Although I’ve frequently written about unconnected people, I’m not sure I’ve framed their situation quite this way.
Seven things you might be missing about unconnected people:
- Unconnected people are almost never loners. They are connected already, just not to other people at your church. In fact, I’ve said for many years that the least connected people in your church are the most connected people outside of your church (and conversely, the most connected people inside your church are the least connected outside).
- With very few exceptions, all of us are pre-wired for community. While these people seem to be wired differently, they often are already experiencing a version of community somewhere else.
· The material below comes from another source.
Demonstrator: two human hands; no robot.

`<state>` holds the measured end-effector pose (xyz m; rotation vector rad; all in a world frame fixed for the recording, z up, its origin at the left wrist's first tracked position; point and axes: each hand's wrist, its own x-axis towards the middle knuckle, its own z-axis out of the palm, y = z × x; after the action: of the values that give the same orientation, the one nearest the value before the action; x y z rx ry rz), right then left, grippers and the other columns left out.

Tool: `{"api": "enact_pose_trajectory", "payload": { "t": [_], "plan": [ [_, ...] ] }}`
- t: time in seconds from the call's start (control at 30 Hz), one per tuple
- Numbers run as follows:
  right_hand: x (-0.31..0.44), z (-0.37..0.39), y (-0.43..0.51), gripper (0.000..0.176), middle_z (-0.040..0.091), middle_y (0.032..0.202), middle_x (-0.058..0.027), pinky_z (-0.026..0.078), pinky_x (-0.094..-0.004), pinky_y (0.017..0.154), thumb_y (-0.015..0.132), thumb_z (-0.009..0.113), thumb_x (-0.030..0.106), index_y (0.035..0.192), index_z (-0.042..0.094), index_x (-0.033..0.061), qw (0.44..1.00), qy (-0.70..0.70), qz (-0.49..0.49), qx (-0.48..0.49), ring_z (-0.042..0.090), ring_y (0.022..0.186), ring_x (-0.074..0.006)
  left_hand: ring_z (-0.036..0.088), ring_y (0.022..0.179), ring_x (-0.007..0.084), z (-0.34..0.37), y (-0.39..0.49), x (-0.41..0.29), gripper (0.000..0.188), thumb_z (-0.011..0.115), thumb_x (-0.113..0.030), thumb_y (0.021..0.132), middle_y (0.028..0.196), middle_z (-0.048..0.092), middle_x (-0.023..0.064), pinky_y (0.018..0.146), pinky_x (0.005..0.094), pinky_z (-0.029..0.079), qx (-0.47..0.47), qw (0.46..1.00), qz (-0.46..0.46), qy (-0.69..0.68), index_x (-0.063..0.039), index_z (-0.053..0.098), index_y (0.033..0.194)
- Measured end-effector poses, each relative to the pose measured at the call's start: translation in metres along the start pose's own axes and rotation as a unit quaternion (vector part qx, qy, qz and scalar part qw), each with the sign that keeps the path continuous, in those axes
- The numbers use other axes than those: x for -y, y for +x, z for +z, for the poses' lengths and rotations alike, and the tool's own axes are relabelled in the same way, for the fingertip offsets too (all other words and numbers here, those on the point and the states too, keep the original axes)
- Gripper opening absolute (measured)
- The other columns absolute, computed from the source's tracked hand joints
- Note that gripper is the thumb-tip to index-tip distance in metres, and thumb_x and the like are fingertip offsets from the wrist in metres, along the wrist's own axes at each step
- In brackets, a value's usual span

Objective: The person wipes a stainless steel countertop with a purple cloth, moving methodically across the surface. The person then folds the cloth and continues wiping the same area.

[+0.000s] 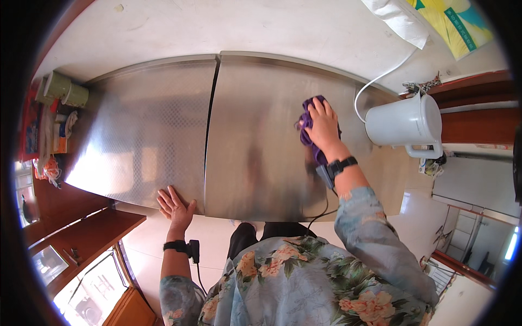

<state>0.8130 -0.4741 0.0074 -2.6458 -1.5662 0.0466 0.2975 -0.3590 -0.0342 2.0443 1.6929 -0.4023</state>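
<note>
A bunched purple cloth point(313, 142) lies under my right hand point(323, 124), whose fingers curl over it and press it to the right-hand stainless steel panel point(261, 102). Farther left, a second steel panel point(163, 122) with a fine dotted pattern joins it along a narrow dark gap. My left hand point(176, 208) rests flat near this panel's front edge, fingers spread, holding nothing. Both wrists wear black straps with small devices and cables.
A white electric kettle point(393, 122) stands at the right end, its pale cord running up the wall. Green cups point(67, 91) and packages sit on the left. A brown wooden cabinet door point(94, 244) juts out at lower left. A tissue pack point(456, 28) hangs upper right.
</note>
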Motion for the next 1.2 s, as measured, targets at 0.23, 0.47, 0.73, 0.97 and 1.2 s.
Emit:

- Their taste buds don’t find the same topics appealing. Topics that long-time participants find fascinating rarely do it for these people. Just like the taste for coffee, beer or wine, and brussel sprouts is an acquired taste, the key is to find topics in which unconnected people are already interested.
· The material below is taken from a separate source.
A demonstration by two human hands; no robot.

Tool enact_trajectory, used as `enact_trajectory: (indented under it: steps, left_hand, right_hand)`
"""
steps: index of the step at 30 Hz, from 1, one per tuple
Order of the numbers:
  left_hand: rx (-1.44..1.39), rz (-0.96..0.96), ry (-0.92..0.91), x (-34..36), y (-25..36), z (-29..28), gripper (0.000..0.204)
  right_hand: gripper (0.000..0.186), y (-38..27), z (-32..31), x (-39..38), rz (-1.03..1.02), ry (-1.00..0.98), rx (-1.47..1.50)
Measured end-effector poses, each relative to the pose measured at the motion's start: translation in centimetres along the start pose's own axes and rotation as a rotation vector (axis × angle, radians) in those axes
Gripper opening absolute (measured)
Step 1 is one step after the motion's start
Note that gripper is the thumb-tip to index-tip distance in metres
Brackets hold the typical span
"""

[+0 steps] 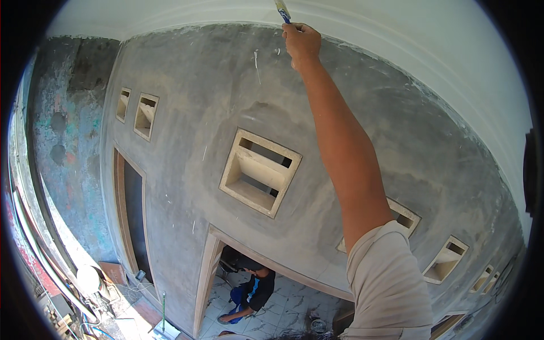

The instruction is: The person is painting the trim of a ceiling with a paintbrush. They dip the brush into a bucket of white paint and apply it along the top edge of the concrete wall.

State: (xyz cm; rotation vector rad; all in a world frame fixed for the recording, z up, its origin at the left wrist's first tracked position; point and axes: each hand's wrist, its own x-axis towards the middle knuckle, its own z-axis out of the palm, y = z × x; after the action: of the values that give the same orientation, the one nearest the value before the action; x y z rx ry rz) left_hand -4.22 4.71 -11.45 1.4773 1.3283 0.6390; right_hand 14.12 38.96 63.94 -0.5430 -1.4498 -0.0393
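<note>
My right hand (302,43) is raised high with its fingers closed round the blue handle of a paintbrush (283,11). The brush points up, and its pale bristles lie against or close to the white ceiling moulding (226,12); I cannot tell whether they touch. Just below the hand, the grey plastered wall (187,107) meets the moulding along a rough, white-smeared edge. My arm, in a light sleeve, reaches up from the lower right and covers part of the wall. My left hand is out of view.
Pale vent blocks (260,173) are set into the wall. In the doorway (211,255) below, another person (255,289) bends over a tiled floor (280,306). Near them stands a small bucket (318,326). At lower left are a white round object (89,279) and assorted clutter.
</note>
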Motion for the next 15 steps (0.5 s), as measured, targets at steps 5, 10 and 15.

- Since almost nothing new is ever purchased without first sampling, trying on for size or test-driving for feel, why would connecting to a small group be any different? The longer the initial commitment sounds (“sign up for the fall semester” or “sign a 12- to 18-month covenant”), the more cautiously an unconnected person will approach connecting. Conversely, the more the invitation sounds like a test-drive or a taste-test, the less concerned an unconnected person will be.
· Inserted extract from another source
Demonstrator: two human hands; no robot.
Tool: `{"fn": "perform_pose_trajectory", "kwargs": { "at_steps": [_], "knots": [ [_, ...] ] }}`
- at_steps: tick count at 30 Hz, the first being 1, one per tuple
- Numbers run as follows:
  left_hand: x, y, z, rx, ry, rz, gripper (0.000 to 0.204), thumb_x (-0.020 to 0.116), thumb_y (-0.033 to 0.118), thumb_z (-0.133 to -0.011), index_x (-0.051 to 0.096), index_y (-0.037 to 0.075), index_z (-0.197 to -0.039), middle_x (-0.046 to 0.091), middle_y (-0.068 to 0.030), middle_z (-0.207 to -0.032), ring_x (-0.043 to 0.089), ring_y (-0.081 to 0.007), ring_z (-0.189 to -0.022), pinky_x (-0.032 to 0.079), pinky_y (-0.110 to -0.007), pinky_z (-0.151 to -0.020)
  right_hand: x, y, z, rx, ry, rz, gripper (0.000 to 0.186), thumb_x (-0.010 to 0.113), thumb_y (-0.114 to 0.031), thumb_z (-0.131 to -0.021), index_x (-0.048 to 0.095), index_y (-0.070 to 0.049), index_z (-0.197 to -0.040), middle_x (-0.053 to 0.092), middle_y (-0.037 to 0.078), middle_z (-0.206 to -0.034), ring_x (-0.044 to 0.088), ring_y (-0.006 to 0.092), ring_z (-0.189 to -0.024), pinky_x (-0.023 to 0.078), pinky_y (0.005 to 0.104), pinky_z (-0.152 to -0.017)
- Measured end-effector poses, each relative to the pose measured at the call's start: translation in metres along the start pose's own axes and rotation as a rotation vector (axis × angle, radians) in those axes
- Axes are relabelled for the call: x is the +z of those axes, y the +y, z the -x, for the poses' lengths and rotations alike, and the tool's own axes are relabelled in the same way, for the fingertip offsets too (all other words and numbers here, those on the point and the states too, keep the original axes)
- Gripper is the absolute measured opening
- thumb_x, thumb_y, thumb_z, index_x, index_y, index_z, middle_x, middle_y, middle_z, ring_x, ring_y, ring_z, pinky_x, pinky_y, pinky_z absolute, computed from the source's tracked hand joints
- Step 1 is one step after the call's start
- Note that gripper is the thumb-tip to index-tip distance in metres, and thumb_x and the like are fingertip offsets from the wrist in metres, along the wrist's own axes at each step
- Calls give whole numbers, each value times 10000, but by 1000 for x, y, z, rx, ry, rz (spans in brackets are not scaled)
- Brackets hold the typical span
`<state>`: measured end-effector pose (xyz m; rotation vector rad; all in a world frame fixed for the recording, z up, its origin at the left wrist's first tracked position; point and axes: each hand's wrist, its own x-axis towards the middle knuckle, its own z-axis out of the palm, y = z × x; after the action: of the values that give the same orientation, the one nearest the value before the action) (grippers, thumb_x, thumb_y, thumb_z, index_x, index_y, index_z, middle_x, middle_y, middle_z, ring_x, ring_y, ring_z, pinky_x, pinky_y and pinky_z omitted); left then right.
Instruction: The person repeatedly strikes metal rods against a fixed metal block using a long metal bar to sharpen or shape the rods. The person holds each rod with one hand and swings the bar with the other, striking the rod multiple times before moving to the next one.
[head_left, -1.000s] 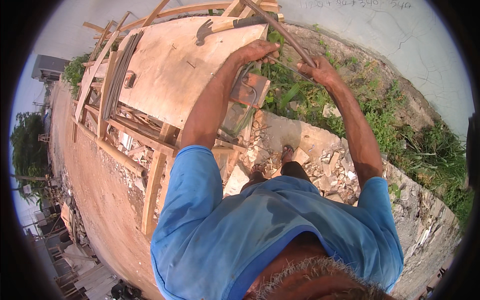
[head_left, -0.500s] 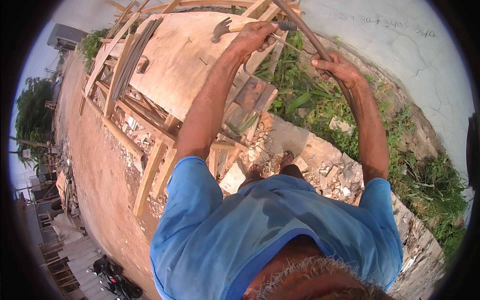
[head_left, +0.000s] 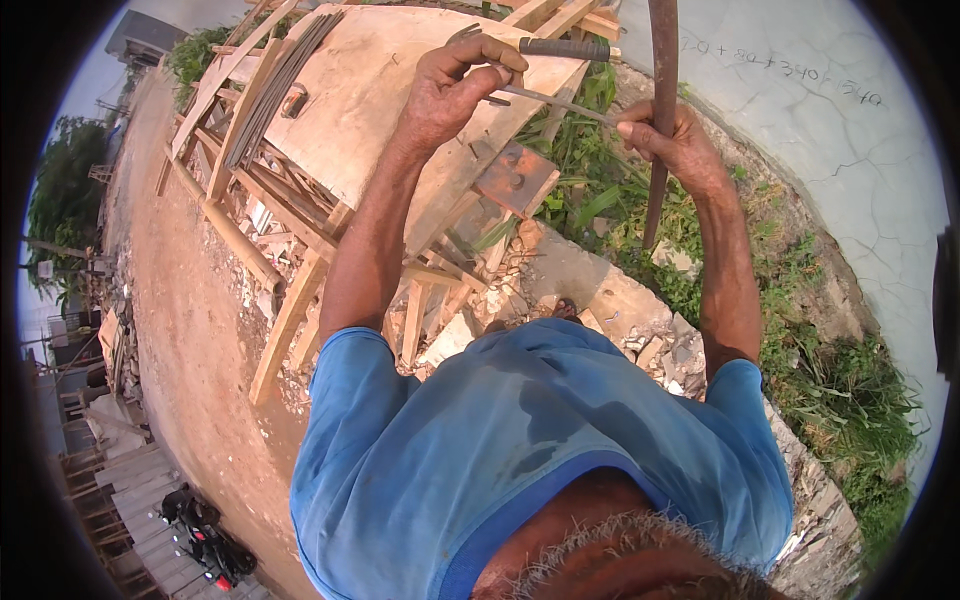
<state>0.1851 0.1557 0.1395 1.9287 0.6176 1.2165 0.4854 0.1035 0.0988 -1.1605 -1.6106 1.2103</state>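
My left hand (head_left: pixel 455 88), fingers closed, pinches a thin steel rod (head_left: pixel 555 100) above the board's edge. The rod runs across to my right hand (head_left: pixel 670 140), which is wrapped round a long, dark metal bar (head_left: pixel 664 75). The bar stands nearly upright in the picture, and the rod's far end meets that hand. Behind my left hand is a claw hammer (head_left: pixel 565 48); its black grip sticks out to the right, while most of its head is hidden. Below the rod, a rusty metal plate (head_left: pixel 515 178) with studs sits on the bench's corner.
A plywood board (head_left: pixel 370 90) on timber legs carries a bundle of dark rods (head_left: pixel 285 85) and a small orange tool (head_left: pixel 294 100). Nails stick up from it. Rubble (head_left: pixel 650 350) lies around my feet. Weeds (head_left: pixel 600 195) grow along a cracked pale wall (head_left: pixel 830 140) at right.
My left hand has moved left and down along the hammer, now covering its head rather than its handle. The dark bar has swung from slanting to nearly upright in my right hand.
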Motion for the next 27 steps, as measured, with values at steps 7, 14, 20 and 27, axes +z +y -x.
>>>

- Unconnected people are not all the same. Within the broad category of these people there are extroverts and introverts. There are socially adept people and there are socially awkward people. There are unconnected people who make great first impressions and those who don’t. While one strategy may work for extroverted, socially adept unconnected people who make great first impressions, the same strategy may feel like a death sentence (or at least life in prison) to the introverted, socially awkward spouse who makes a terrible first impression.
- Unconnected people are rarely regular attenders. They may only attend your weekend service on the weekends they have their children, or have Sunday off, or their team plays on Monday night. There are many reasons they only infrequently attend your weekend service.
- Unconnected people are often most comfortable with the familiar. While there are unconnected people who seek out new experiences and are the first in line for the new ride at Disneyland or the new latte at Starbucks, there are also many who are drawn to the familiar. At the same time, there are some who will only try the new restaurant if it’s in a familiar part of town or if it serves a familiar dish.
The Key Takeaway: Like all good designers, if you want your product to be purchased and used, you must know your customer. Becoming a student of these people will help you understand them and create better next steps for them (and even first steps for their friends).